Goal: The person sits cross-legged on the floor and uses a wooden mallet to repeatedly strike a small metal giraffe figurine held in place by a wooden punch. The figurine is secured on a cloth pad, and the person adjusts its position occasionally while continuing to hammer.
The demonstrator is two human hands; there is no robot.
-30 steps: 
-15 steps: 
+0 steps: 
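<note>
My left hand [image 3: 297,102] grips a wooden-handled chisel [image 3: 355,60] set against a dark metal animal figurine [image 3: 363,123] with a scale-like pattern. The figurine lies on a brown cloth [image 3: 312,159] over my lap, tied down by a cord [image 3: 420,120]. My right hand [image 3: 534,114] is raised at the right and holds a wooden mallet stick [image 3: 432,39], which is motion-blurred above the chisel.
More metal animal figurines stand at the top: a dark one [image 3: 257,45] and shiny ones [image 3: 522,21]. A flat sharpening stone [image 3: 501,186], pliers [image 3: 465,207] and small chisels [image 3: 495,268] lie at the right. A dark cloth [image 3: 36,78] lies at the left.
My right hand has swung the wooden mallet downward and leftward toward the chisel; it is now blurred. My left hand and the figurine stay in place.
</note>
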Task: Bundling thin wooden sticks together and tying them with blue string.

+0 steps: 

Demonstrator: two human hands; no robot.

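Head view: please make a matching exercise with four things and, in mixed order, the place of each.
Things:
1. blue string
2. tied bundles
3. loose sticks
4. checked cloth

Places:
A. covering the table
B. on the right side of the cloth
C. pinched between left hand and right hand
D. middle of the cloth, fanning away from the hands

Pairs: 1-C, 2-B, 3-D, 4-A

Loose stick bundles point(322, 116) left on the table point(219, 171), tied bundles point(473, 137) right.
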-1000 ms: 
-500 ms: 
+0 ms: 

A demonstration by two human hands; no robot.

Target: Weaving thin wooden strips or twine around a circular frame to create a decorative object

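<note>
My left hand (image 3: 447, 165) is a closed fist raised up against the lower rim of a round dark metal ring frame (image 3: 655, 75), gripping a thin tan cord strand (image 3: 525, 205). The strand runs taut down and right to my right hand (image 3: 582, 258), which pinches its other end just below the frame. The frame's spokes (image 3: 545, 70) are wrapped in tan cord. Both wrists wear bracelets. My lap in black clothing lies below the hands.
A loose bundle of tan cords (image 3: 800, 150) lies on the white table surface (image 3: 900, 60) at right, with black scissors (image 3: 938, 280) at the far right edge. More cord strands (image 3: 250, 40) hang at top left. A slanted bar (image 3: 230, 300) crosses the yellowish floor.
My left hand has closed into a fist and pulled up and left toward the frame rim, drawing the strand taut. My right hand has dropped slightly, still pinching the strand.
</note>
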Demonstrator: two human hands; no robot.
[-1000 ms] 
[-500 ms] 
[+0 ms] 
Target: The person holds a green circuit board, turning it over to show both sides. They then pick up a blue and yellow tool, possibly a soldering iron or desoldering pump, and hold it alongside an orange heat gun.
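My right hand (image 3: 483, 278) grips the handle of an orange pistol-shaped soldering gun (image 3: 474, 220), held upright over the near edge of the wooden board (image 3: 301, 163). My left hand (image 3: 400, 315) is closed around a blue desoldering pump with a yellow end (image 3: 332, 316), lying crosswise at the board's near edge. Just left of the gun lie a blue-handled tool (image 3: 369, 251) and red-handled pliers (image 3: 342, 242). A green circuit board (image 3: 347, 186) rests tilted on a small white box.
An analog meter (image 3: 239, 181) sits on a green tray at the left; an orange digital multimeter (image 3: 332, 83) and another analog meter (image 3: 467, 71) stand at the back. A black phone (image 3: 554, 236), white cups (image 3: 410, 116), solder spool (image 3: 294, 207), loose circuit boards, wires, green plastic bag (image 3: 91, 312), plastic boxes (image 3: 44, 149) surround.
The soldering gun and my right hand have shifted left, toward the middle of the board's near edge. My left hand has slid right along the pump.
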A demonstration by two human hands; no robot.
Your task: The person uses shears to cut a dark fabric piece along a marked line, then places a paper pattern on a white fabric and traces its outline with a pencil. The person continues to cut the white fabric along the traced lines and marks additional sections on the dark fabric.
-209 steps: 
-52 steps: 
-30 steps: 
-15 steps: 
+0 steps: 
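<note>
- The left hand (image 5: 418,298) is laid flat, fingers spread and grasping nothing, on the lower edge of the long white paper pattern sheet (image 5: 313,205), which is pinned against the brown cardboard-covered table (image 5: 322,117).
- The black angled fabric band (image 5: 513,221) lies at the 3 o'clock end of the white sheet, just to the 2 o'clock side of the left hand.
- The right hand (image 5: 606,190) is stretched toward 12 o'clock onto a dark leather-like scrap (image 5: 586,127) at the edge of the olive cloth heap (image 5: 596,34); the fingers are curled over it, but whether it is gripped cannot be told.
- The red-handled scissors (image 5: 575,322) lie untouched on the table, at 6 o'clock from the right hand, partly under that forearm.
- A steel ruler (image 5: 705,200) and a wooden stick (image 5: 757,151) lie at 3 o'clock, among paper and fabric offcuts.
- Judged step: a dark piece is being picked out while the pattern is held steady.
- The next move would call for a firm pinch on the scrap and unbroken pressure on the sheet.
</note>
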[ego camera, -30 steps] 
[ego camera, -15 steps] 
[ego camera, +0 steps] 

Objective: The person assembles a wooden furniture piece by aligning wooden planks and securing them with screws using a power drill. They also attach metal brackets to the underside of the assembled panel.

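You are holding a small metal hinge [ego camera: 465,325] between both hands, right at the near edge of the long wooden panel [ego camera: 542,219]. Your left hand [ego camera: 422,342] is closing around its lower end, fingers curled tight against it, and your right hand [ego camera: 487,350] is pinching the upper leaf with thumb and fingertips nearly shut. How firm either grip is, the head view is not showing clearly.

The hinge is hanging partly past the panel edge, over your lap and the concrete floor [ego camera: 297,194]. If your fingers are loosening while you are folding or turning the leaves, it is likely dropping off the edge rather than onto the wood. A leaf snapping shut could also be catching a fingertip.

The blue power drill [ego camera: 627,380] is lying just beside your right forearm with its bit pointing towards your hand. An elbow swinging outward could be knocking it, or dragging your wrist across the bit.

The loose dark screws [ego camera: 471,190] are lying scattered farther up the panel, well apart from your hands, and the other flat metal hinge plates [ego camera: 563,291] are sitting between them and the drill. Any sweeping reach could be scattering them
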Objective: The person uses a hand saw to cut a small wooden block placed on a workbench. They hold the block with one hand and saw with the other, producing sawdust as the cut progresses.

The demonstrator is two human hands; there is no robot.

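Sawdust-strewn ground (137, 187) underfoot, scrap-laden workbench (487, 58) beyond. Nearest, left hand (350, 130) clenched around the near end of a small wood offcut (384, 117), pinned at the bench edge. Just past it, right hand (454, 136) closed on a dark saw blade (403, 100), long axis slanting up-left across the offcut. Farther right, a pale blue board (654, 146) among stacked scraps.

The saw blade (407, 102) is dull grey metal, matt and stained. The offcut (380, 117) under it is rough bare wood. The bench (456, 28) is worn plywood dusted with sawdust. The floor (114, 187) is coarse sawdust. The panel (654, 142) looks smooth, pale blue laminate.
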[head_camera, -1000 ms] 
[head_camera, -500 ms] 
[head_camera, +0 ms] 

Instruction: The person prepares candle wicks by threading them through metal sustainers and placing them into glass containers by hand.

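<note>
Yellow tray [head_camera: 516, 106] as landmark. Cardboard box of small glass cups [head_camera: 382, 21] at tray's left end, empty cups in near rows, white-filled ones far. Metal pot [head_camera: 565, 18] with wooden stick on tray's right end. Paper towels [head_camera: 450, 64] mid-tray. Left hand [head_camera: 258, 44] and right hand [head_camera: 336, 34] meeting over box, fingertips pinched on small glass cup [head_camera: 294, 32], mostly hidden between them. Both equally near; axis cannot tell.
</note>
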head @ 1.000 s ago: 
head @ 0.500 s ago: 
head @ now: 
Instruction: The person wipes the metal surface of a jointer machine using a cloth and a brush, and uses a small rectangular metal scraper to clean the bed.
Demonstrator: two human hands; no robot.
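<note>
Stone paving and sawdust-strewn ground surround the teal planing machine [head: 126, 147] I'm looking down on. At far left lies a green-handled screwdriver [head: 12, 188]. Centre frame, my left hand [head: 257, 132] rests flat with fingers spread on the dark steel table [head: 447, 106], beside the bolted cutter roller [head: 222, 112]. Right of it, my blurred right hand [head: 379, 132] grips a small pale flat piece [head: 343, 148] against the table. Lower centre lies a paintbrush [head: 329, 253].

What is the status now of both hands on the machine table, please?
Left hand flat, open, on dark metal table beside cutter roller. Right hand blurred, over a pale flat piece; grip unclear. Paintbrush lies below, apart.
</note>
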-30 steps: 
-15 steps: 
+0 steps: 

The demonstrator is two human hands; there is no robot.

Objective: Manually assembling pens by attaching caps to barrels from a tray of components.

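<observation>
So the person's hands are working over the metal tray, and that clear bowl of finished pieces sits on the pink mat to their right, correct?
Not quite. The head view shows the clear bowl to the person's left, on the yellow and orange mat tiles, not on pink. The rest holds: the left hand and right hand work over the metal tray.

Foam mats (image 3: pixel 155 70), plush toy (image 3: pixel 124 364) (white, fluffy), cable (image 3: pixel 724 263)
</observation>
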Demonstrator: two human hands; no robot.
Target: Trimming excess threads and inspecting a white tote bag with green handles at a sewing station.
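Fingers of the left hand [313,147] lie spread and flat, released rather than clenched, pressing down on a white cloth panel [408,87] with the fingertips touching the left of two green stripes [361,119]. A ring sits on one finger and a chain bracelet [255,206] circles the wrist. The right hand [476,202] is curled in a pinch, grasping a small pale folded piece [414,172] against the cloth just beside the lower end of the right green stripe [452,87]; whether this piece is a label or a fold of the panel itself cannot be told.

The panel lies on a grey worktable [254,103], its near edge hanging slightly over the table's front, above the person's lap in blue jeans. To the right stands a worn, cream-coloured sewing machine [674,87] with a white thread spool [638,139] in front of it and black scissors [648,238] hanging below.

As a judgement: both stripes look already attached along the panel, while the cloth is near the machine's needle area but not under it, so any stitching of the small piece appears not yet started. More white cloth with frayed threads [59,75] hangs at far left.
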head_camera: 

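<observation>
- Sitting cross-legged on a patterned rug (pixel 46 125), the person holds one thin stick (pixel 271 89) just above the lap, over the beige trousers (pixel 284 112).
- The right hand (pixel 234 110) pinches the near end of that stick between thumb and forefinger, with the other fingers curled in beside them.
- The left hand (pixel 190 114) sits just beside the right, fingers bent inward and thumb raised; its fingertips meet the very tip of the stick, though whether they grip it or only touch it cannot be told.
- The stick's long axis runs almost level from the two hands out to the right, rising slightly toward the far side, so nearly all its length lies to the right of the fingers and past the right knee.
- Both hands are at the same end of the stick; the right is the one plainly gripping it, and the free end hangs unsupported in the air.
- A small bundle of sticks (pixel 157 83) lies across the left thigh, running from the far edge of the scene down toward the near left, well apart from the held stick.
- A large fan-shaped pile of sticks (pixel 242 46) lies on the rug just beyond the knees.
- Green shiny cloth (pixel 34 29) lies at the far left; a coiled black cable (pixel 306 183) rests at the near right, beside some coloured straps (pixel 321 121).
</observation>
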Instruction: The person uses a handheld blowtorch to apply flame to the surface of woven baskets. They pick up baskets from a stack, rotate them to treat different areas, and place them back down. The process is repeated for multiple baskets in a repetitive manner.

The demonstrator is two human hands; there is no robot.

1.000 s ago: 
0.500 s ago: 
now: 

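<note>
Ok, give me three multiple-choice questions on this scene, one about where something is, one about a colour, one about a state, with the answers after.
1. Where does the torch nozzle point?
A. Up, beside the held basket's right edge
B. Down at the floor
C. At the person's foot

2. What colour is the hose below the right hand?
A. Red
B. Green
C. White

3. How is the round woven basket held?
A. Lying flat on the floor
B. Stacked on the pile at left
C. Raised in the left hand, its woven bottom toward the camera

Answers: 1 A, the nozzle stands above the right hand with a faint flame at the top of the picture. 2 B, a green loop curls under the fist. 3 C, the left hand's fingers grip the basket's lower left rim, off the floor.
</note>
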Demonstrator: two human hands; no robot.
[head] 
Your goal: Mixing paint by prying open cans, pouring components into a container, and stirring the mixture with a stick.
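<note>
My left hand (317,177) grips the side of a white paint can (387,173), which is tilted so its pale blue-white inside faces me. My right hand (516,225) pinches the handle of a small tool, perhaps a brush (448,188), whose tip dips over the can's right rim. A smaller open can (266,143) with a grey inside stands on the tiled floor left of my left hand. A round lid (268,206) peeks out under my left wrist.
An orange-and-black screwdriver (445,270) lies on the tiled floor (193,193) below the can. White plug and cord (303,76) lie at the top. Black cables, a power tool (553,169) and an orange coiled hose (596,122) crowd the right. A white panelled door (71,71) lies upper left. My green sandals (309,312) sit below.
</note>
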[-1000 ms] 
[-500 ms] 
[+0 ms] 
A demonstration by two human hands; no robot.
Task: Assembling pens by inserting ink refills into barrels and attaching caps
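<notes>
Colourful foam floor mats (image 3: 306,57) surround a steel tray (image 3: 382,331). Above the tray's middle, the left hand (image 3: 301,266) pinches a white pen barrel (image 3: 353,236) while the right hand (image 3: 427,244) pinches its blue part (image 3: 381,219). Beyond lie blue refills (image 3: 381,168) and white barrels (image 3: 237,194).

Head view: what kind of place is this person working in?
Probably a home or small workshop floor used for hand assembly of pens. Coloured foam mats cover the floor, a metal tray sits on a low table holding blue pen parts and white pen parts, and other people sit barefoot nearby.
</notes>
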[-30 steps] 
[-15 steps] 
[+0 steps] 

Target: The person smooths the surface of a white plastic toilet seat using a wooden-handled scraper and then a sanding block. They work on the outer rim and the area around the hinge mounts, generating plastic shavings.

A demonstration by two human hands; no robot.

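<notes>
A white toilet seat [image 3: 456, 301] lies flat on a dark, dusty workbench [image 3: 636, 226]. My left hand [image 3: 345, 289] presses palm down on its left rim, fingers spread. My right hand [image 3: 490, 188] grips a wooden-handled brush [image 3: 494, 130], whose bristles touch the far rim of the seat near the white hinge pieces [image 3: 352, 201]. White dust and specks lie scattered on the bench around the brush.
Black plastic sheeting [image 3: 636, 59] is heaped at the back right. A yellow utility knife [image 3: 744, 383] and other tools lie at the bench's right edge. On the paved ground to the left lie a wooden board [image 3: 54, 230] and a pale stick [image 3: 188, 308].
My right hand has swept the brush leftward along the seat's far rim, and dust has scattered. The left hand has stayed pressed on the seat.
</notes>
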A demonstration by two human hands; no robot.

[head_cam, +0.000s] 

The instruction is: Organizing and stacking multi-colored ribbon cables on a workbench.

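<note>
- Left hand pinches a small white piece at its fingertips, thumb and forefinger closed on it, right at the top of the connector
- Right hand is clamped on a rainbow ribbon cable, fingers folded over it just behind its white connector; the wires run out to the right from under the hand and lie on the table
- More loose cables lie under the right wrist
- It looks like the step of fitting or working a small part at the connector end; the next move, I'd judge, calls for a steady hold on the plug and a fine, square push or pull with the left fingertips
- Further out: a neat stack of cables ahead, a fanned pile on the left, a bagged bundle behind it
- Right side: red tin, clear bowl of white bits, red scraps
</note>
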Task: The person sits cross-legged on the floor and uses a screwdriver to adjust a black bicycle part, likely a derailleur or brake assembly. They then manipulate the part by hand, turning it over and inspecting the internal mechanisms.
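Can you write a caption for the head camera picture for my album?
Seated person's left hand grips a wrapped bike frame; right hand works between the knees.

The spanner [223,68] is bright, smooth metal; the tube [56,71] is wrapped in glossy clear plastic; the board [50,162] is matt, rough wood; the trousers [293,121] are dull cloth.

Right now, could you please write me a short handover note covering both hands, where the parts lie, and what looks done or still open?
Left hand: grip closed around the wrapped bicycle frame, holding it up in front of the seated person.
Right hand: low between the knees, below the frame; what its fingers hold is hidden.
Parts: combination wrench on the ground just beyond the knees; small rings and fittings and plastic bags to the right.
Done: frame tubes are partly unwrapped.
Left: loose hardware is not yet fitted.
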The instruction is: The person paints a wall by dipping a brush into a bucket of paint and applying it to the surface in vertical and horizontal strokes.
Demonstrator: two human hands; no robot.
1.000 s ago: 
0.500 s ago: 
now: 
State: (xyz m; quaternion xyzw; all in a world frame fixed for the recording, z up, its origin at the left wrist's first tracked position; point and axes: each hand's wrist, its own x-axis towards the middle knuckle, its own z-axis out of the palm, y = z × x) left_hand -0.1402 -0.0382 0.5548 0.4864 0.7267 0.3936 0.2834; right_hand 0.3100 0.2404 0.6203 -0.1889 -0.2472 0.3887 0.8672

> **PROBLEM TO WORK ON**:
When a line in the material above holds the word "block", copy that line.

> **FINISHED TASK**:
Objective: The person uses a hand saw to cut a small wooden block placed on a workbench. They hold the block with one hand and saw with the other, producing sawdust as the cut progresses.
Target: The person smooths the surface of a white plastic toilet seat using a wooden-handled scraper and then a sanding block. They work on the outer rim and the area around the hinge mounts, generating plastic shavings.

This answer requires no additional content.